**TASK ITEM:**
Every line with the string "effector" should be copied from the data.
━━━━━━━━━━━━━━━━━━━━
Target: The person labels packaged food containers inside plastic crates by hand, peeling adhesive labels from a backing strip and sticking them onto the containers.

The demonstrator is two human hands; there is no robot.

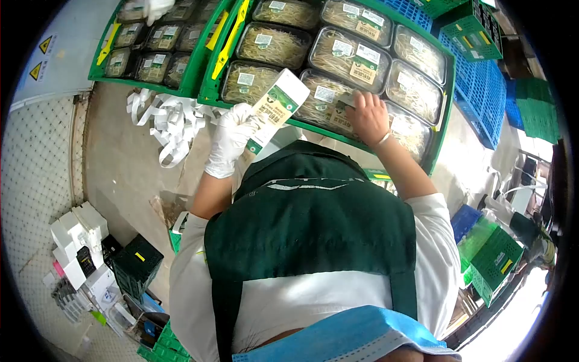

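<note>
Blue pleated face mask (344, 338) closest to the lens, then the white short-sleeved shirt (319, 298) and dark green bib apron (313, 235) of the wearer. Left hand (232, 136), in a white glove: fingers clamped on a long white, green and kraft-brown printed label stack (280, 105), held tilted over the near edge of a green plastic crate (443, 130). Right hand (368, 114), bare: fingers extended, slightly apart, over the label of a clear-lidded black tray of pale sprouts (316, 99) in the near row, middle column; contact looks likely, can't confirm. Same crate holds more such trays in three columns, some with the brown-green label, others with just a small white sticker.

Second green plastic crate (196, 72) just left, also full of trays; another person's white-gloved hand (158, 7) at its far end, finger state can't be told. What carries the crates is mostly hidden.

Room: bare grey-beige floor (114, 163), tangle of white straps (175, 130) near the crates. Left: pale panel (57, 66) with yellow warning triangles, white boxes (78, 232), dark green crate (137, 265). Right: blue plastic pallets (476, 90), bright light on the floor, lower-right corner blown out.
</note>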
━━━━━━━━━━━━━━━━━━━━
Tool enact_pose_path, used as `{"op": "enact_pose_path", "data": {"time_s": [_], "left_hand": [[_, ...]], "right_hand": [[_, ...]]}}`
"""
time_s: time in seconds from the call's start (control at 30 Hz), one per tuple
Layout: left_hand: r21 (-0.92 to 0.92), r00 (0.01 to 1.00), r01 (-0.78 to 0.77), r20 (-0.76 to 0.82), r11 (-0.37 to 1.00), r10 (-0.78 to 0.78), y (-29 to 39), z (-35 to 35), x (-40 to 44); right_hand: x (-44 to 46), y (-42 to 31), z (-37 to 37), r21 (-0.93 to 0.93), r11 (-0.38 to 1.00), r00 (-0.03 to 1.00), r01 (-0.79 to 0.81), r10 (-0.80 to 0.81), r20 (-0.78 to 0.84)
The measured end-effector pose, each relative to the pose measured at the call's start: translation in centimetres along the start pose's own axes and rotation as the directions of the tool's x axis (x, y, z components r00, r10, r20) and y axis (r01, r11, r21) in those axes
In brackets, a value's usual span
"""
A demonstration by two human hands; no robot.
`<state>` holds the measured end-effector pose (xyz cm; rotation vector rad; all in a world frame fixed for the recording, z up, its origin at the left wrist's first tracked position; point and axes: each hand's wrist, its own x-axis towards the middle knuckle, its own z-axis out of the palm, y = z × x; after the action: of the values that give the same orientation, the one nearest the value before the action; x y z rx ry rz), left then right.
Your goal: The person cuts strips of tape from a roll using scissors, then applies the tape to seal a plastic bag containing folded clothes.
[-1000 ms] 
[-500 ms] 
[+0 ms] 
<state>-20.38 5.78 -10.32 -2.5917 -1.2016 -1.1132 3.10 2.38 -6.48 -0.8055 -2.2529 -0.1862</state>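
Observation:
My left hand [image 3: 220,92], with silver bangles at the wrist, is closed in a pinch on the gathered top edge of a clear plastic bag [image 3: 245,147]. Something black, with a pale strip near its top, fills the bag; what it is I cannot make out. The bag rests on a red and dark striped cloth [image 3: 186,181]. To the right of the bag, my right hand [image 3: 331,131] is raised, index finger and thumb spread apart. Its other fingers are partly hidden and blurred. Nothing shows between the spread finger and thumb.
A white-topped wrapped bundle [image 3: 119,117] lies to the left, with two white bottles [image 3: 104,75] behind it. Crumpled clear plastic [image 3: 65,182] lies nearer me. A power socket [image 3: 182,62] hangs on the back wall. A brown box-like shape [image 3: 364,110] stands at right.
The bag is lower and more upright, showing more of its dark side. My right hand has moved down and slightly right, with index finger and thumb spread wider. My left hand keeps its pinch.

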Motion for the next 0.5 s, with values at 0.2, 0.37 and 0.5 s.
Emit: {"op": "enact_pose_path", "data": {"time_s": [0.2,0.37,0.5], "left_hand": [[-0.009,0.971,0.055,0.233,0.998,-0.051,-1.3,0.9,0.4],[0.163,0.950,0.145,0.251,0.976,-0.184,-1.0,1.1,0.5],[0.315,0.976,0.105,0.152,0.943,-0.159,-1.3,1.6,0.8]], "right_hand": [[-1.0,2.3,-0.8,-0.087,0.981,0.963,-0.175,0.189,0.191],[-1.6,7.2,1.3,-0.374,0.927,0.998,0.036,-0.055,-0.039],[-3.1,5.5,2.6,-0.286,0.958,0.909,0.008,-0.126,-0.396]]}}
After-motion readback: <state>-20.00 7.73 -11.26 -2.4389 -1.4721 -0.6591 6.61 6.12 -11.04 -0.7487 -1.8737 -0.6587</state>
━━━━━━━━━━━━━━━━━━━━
**RESULT:**
The measured end-effector pose, each relative to the pose measured at the call's start: translation in centimetres along the start pose's own axes and rotation as the directions of the tool's x axis (x, y, z components r00, r10, r20) and y axis (r01, r11, r21) in those axes
`<state>` holds the measured end-effector pose (xyz cm; rotation vector rad; all in a world frame fixed for the recording, z up, its origin at the left wrist's first tracked position; point and axes: each hand's wrist, its own x-axis towards the middle knuckle, its own z-axis out of the palm, y = z × x; after the action: of the values that give the same orientation, the one nearest the value before the action; x y z rx ry rz), left then right.

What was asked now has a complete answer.